Размер шрифта
-
+

Красный закат в конце июня - стр. 15

Покопаемся в архивах. Найдём соответствующие записи в эти числа. Посещение каким-нибудь князем дальних уделов – за поборами князюшко нагрянул. Приём каких-нибудь послов с подарками государю. Хорошо, если про пожары будет упомянуто в летописи, про наводнения и засухи.

Это, по документам, самое короткое приближение писаной истории к жизни таких, как Синец и Кошут, Фимка и Тутта. Больше не найдёте ни слова! Где в трудах историков тот, кто изобиходил эту пядь земли на Пуе? Где история его ежедневного бытия? Или наша русская история, как наука, оплачиваемая государством, комплиментарная по отношению к заказчику, а может быть, ленивая и нелюбопытная, просто закрывает глаза на Синца и Кошута, Фимку и Тутту? Движение истории посредством пахоты, кормления детей, ковки топора, постройки дома, вырезания ложки, сборки колеса и варки мёда не принимается во внимание.

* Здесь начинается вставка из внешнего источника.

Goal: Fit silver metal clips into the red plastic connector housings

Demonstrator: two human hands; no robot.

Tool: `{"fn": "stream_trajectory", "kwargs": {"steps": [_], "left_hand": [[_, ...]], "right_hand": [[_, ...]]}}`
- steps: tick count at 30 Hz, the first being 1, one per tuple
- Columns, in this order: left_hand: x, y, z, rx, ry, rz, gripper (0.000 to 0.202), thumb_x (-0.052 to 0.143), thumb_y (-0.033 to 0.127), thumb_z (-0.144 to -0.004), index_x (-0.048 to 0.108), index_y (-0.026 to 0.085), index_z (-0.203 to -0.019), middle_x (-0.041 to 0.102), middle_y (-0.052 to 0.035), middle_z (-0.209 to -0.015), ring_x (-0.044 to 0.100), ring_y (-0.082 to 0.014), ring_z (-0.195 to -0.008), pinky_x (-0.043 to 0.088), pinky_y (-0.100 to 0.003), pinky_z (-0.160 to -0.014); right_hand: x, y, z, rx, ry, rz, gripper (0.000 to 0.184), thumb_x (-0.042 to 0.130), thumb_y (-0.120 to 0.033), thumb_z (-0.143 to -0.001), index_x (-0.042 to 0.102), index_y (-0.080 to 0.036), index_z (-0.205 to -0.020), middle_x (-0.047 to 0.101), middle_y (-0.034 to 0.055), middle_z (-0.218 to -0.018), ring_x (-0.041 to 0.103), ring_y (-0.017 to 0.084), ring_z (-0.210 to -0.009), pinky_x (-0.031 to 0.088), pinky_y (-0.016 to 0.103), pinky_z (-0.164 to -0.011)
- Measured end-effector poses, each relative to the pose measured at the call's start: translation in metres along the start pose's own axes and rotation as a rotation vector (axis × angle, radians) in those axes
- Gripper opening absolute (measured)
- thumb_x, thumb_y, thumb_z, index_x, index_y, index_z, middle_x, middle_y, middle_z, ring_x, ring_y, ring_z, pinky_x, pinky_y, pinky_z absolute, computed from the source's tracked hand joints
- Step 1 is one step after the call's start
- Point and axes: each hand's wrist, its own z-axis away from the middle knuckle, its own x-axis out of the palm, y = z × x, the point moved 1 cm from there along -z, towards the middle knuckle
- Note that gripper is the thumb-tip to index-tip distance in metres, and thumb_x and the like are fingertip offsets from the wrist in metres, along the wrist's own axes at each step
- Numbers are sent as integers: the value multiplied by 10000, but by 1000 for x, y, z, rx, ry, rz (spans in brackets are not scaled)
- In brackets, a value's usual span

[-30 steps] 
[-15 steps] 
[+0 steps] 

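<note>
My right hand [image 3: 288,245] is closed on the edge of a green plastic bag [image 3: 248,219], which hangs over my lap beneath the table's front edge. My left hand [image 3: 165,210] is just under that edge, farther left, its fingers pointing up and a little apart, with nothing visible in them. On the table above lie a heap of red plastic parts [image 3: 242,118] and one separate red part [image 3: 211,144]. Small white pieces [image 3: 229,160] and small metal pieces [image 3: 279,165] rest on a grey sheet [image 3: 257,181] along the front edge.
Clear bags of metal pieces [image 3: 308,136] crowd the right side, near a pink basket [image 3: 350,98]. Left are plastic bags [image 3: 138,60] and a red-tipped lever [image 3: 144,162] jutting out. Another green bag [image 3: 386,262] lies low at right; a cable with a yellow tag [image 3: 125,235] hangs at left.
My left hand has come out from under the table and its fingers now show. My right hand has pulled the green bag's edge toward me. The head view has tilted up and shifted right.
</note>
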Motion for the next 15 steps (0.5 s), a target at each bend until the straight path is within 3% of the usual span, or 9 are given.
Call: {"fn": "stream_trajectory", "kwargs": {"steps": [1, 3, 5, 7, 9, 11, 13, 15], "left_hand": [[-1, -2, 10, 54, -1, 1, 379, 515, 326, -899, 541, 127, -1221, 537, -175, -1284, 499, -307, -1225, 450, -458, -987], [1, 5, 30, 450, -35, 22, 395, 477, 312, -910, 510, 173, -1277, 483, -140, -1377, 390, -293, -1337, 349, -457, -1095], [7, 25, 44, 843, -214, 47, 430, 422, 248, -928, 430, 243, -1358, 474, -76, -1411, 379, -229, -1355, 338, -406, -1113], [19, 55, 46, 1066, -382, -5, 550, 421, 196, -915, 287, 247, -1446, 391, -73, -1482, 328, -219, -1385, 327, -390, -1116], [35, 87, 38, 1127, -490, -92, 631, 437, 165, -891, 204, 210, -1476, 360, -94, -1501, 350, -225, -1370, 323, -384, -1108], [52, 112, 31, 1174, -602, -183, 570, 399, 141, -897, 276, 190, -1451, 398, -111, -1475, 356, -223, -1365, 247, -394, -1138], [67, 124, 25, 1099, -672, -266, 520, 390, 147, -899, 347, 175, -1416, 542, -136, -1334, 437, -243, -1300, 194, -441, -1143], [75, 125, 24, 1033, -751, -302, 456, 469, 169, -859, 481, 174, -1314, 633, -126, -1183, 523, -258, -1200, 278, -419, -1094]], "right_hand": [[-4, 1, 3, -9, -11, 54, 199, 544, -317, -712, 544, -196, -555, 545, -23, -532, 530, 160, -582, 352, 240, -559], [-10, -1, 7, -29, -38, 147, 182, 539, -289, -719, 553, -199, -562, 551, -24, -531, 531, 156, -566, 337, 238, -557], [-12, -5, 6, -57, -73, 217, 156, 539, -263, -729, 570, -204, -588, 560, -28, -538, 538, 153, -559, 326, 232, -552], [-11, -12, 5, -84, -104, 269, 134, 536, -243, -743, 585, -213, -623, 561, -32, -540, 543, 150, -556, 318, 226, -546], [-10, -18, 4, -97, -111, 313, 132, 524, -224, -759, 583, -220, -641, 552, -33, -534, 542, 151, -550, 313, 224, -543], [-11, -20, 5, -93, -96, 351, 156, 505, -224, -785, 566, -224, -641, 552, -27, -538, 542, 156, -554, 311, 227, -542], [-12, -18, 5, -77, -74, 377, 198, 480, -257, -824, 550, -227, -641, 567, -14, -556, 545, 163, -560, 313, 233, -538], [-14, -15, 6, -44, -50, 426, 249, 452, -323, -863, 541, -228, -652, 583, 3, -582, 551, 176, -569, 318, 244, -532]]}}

Движение истории путём обмена хлеба на серп, коровы на телегу, горшка на крестик считаются мелкими, незначительными.

Движение истории от землянки к терему, от часовни к храму, от плота к долблёнке, от лаптя к сапогу, – эти фундаментальные движения, сродни тектоническим, словно бы отбрасываются за ненадобностью…

34

…А ночь эта после первых родов Фимки была неповторима, как все предыдущие и последующие.

Ночь первого коренного жителя этого места Земли сначала в полной тишине бликовала зарницами, а потом пролилась шумным дождём. Этой водой младенец будет вспоен, зерном с этого суглинка вскормлен.

С каждым глотком, с каждым кусом будет усиливаться его связь с этой твердью. Образовываться в его сознании, расти будет вместе с ним понятие даже не родины, не места рождения, а точки его посадки на Земле.

Вот он лежит в свете тлеющих углей очага, слепой, морщинистый, утомлённый тяжёлым переходом из вечного блаженства к юдоли земной.

Отмахивается кулачками от каких-то только ему видимых химер. Сучит ножками в попытке избавиться от колючей оболочки.

Срыгивает и мочится.

Кажется, и в самом деле никакой ценности для истории не представляет это нелепое существо. Только для матери. Но и мать-то никому не известной проживёт и станет прахом – песком и глиной.

Из кельи монаха-летописца такие лица были неразличимы. Появлялись – исчезали.

Впрочем, и сами они ни о каком особом внимании не помышляли.

Но всё-таки как-то и они понимали, толковали череду своих дней. На какую-то награду уповали в холоде-голоде, беде-несчастье в такие длинные, тёмные ночи в ожидании неземного, дальнего света утра, когда сердце вдруг начинает сильнее биться и сна ни в одном глазу.